------ Study material
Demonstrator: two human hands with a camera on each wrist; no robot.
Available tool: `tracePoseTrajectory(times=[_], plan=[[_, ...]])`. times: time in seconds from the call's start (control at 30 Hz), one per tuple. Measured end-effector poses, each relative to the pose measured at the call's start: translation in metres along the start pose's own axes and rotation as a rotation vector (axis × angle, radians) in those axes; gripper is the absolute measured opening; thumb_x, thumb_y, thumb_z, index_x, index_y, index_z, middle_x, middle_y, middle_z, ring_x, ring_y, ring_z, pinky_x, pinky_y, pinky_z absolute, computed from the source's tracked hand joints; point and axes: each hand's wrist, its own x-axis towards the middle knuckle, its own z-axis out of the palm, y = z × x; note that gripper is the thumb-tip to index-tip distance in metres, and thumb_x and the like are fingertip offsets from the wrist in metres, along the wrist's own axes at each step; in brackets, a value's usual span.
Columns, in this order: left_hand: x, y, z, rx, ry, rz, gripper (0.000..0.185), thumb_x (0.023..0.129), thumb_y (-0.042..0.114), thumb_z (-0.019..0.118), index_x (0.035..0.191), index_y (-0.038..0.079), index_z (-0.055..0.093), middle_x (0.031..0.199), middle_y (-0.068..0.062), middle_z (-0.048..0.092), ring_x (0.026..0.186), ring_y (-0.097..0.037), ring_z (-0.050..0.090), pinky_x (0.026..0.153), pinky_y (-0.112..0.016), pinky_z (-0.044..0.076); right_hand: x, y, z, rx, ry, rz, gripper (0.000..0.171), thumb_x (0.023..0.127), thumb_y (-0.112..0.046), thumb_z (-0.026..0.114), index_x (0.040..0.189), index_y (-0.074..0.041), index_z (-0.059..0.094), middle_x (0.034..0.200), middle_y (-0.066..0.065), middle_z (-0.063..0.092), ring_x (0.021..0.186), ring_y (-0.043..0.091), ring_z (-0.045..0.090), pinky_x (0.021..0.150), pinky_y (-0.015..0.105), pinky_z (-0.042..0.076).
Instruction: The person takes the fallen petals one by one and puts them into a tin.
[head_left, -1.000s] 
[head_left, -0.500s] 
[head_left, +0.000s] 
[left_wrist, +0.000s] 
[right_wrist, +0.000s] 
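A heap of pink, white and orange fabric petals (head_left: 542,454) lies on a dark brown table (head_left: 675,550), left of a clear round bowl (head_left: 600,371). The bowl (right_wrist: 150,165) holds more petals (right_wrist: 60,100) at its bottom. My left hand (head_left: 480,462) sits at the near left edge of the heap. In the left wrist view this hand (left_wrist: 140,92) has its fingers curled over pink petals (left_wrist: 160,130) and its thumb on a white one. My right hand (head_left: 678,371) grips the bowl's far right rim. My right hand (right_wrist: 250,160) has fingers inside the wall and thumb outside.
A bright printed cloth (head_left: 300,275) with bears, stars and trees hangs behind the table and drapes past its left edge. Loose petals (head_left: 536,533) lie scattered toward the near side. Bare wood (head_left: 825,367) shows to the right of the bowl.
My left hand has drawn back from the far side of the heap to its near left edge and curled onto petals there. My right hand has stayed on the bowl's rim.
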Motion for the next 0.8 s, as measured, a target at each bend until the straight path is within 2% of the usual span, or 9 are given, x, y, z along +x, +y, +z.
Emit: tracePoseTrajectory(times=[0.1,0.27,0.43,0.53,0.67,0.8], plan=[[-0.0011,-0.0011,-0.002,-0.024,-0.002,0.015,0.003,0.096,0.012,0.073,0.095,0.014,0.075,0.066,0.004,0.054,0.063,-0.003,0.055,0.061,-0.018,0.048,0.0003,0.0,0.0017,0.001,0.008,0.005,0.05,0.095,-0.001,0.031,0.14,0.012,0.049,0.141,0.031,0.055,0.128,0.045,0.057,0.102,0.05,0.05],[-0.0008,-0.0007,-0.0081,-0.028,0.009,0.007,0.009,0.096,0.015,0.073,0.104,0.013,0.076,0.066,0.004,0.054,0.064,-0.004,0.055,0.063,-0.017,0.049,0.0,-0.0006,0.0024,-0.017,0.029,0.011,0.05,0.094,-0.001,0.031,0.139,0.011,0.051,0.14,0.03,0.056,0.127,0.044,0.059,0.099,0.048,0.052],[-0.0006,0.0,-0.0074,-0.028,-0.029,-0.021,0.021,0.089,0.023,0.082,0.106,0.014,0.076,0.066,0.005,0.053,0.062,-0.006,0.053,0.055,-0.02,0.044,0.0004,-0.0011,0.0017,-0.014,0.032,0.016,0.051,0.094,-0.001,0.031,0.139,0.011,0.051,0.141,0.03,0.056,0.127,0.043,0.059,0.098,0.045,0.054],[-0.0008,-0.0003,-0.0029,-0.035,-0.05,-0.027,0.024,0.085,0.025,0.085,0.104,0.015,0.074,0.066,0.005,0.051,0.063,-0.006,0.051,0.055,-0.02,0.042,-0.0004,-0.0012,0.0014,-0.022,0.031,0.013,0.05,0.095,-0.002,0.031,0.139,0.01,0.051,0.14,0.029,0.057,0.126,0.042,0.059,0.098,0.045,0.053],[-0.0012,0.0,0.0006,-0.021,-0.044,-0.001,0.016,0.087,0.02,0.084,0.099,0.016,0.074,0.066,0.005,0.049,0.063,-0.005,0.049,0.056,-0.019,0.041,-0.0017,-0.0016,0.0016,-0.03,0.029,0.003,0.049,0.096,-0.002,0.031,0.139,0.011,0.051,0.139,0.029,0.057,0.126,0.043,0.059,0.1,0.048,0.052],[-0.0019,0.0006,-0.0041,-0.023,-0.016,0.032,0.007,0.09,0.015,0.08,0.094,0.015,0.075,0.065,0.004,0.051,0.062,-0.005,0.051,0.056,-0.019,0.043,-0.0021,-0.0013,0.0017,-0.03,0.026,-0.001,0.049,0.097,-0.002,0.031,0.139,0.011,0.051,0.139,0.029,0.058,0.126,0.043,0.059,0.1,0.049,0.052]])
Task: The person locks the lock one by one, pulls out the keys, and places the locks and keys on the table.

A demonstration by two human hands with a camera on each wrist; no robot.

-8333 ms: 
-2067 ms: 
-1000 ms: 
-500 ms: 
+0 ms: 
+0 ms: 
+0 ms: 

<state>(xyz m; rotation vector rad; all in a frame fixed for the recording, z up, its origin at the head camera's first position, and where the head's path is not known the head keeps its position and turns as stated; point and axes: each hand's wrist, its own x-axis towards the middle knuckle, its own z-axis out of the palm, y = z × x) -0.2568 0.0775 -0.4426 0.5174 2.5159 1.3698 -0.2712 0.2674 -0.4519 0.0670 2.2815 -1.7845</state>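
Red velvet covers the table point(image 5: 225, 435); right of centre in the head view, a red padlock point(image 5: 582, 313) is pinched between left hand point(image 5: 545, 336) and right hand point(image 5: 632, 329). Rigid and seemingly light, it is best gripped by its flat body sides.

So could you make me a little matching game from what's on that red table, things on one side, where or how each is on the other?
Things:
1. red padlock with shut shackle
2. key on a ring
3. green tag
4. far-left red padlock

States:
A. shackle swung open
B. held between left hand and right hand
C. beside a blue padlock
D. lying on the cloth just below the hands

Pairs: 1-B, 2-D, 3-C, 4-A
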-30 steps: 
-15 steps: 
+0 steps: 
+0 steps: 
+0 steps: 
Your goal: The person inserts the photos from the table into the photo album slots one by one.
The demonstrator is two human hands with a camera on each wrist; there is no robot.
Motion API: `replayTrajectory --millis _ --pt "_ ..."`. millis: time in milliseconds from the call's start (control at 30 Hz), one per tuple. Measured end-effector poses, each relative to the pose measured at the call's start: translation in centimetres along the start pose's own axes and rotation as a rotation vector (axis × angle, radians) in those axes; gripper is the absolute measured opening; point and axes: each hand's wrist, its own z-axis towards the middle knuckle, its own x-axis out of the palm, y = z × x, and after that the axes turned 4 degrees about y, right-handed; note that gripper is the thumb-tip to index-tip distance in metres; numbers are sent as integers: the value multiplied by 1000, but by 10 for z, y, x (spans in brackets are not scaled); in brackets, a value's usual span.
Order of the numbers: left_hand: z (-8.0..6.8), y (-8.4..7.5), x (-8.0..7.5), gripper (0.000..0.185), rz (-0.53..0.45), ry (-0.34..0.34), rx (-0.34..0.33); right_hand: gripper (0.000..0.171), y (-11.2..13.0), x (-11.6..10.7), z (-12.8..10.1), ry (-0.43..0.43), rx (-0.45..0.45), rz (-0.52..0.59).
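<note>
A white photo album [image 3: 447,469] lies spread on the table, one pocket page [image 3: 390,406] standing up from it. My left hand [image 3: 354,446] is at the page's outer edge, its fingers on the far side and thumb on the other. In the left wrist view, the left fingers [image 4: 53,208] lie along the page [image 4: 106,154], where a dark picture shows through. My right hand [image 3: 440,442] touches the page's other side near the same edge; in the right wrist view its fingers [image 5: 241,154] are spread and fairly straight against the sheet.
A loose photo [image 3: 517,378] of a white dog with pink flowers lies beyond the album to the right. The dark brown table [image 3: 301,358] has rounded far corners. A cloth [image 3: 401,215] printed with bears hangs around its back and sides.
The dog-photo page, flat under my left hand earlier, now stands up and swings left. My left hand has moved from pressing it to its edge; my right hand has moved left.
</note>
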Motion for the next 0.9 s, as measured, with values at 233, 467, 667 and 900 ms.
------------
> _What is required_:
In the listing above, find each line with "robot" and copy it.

> _Answer to the problem_:
Demonstrator: two human hands with a camera on each wrist; no robot.
A demonstration by two human hands with a camera on each wrist; no robot.
The demonstrator is two human hands with a camera on each wrist; there is no robot.

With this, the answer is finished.